Copy out exactly the lines from the start of the data to the line containing "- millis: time". Include both.

*** Given material Section Begins ***

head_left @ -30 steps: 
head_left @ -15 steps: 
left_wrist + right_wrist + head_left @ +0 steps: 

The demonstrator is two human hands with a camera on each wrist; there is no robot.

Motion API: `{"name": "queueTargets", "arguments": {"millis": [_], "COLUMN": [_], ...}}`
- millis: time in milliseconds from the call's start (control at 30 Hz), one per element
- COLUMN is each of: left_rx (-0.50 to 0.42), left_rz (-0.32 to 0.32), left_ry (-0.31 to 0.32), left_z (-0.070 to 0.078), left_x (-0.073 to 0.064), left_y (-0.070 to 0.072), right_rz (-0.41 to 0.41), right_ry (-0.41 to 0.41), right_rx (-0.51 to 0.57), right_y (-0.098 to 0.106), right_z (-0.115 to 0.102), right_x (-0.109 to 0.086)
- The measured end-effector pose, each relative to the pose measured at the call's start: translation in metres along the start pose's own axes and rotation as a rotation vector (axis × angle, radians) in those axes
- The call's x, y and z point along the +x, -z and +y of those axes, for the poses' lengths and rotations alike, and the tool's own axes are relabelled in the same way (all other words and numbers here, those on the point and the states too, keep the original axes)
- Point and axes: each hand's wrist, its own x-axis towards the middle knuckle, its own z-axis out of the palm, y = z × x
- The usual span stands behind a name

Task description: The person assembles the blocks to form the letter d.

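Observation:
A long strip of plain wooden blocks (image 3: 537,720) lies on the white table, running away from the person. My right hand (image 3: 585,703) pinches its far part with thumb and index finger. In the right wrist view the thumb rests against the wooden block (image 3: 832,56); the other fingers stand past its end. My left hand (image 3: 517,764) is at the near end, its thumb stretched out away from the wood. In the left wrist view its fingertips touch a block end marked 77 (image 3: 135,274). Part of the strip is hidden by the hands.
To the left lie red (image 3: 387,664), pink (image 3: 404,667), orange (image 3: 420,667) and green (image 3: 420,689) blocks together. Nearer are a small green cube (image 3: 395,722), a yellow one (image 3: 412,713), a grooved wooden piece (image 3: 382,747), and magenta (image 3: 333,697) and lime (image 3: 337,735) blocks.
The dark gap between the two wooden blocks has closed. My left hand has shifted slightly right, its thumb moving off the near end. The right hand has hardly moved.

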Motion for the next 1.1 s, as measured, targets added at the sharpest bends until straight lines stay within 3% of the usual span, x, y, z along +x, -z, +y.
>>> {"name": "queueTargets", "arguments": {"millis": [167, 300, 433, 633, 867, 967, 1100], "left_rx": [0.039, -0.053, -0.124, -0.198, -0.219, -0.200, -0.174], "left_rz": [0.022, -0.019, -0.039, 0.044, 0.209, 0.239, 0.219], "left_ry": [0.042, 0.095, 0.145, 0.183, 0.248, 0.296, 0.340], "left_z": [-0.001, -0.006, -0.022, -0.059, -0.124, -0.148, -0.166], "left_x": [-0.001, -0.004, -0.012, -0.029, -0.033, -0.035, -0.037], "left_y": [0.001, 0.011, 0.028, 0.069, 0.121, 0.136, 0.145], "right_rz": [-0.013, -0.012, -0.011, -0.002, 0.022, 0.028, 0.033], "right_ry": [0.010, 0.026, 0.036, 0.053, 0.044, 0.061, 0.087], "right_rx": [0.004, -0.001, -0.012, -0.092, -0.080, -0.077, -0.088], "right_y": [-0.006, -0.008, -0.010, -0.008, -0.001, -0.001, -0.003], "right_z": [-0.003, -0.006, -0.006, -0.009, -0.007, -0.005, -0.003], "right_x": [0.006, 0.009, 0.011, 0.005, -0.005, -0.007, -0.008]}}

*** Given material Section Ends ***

• **Solution**
head_left @ -30 steps: 
head_left @ -15 steps: 
left_wrist + right_wrist + head_left @ +0 steps: 

The demonstrator is two human hands with a camera on each wrist; there is no robot.

Motion API: `{"name": "queueTargets", "arguments": {"millis": [_], "COLUMN": [_], ...}}`
- millis: time in milliseconds from the call's start (control at 30 Hz), one per element

Nothing further is required for this answer.